◆ Task to complete ◆
Exactly the lines below from the line with "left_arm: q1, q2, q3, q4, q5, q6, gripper" through the line with "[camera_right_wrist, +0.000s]" must make up the answer, both ends included and pictures left out.

[Collection entries]
# # # # # # #

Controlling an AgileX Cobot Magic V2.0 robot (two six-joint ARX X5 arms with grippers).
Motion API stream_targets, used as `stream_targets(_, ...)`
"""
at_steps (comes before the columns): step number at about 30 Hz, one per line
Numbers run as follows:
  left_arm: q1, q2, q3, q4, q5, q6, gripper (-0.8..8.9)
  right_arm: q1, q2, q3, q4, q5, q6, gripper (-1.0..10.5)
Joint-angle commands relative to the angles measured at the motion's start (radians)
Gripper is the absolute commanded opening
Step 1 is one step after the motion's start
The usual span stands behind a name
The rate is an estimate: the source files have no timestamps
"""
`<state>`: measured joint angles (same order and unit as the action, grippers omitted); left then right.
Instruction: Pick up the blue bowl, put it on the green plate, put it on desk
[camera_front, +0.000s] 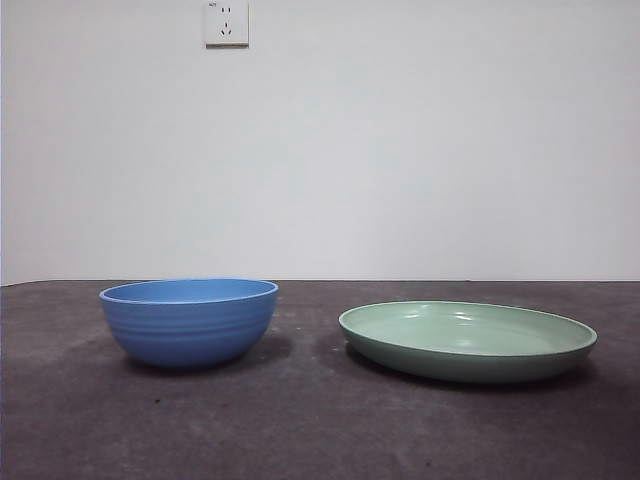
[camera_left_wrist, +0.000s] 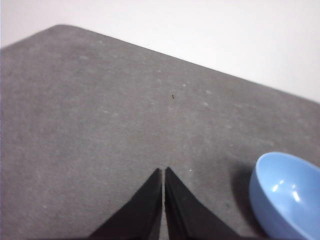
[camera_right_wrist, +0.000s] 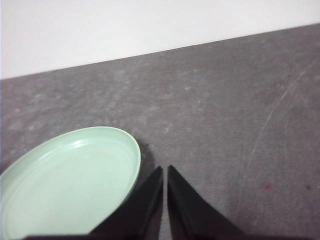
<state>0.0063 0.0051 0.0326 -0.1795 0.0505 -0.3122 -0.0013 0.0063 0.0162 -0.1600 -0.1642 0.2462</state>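
**A:** Both pincers are pressed together and hold nothing. Left gripper (camera_left_wrist: 163, 171) hangs over bare desk (camera_left_wrist: 100, 125) with the bowl (camera_left_wrist: 287, 195) just beside it; right gripper (camera_right_wrist: 165, 169) hangs just beside the plate (camera_right_wrist: 70, 180), near its rim.

**B:** And where does the bowl stand?

**A:** Upright on the desk, well apart from the plate and on no part of it. Seen from the front, the bowl (camera_front: 189, 322) and the plate (camera_front: 467, 340) stand side by side with a strip of bare desk (camera_front: 300, 420) between them.

**B:** How will the bowl handle?

**A:** Stiff, I'd judge, and smooth enough to slip; it may chip if dropped. Its wall looks too wide to span, so the rim is the place: one jaw inside, one outside, on the side nearest the left gripper.

**B:** And past the bowl?

**A:** Matte, mottled grey-brown desk runs to a straight far edge. Behind it is a plain white wall (camera_front: 400, 150) with a socket (camera_front: 226, 22) high up.
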Motion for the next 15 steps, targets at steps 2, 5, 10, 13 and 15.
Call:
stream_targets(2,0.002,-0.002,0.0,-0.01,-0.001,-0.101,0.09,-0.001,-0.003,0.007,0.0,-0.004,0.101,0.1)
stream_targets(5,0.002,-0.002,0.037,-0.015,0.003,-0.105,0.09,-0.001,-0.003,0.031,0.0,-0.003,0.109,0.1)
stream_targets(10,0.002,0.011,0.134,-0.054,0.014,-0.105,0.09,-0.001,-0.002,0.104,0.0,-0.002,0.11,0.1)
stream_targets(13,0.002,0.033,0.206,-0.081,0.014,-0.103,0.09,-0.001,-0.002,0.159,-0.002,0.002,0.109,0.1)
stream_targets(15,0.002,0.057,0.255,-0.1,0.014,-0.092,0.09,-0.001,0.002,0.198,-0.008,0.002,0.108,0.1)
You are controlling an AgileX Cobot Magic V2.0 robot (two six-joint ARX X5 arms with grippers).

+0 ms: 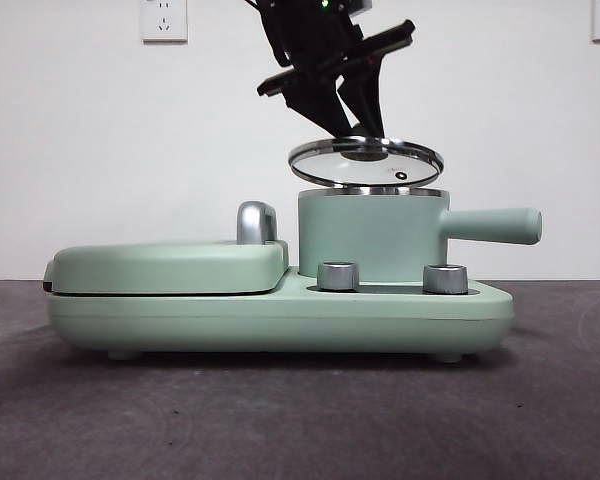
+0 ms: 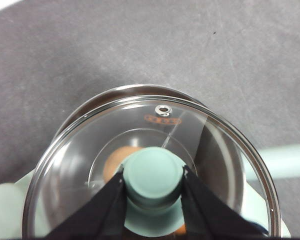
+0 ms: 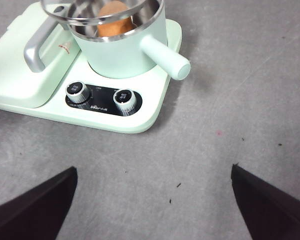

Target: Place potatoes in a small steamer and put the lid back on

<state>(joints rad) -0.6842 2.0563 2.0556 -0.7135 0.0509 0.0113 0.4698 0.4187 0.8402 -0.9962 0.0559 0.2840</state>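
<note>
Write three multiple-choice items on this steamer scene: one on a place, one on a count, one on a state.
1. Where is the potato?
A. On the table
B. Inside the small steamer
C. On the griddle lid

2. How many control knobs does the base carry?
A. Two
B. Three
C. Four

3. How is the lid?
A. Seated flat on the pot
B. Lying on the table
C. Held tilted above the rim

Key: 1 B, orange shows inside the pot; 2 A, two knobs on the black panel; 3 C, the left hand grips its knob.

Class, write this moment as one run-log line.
left gripper: shut on lid knob | lid: tilted above steamer | potato: inside | right gripper: open, waiting
</note>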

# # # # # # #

◆ Response box ◆
  left_arm: q1, q2, q3, q4, q5, q6, gripper (-0.8..8.9)
  right_arm: q1, q2, q3, q4, q5, q6, gripper (-1.0..10.5)
Joint-angle commands relative to the angles measured at the motion's start (radians)
Gripper is the absolute commanded opening
Step 1 is one step after the motion's start
The usual span stands behind a name
The rate is an estimate: the source files have no timestamps
"""
`<state>`: measured joint angles (same order and unit as the action, grippers omitted); left then right.
Instruction: Pick up the blue bowl, put it on the green plate, put it on desk
[camera_front, +0.000s] 
[camera_left_wrist, +0.000s] 
[camera_right_wrist, +0.000s] 

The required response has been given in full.